* TRY IT: From the first line to the last, copy the listing exactly and omit the pictures.
══════════
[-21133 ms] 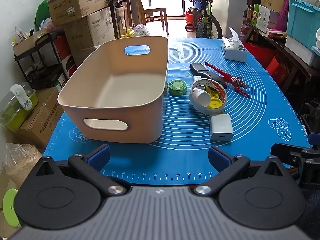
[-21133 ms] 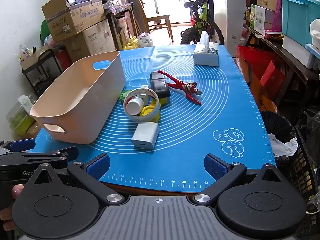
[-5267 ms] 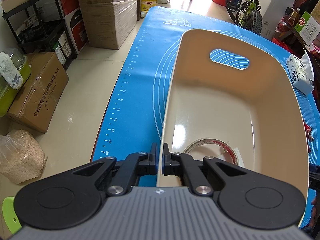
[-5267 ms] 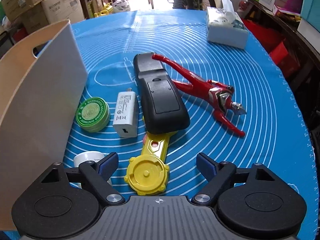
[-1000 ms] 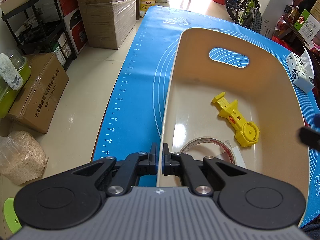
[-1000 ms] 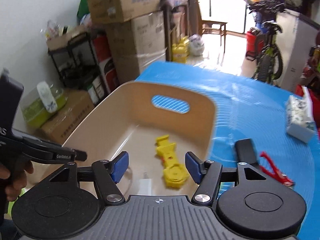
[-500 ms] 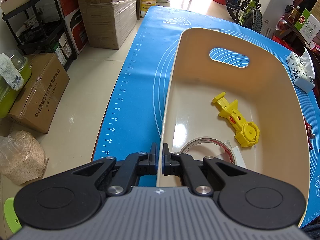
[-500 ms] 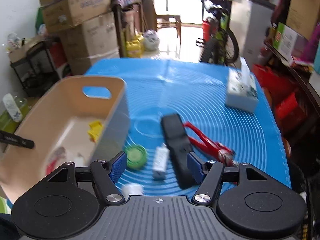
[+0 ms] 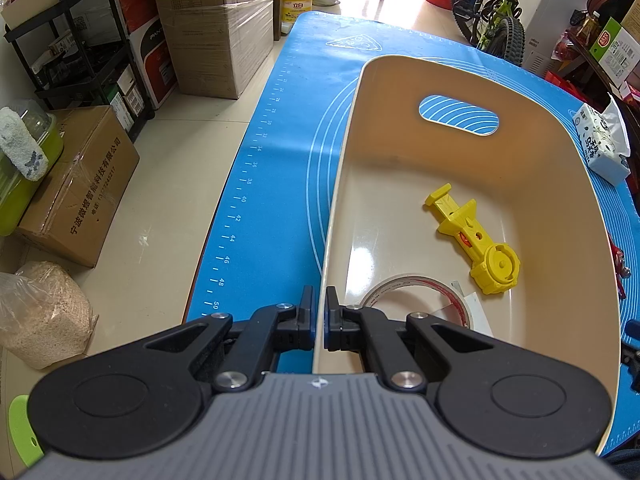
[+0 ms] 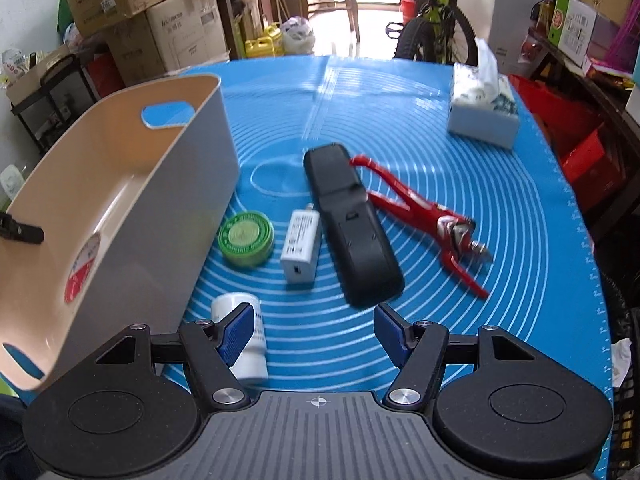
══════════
* ANSWER SPACE:
[-21133 ms] 
[-21133 ms] 
[-5267 ms] 
[-5267 ms] 
[-1000 ms] 
[-1000 ms] 
[-500 ms] 
[-500 ms] 
[+0 ms] 
[+0 ms] 

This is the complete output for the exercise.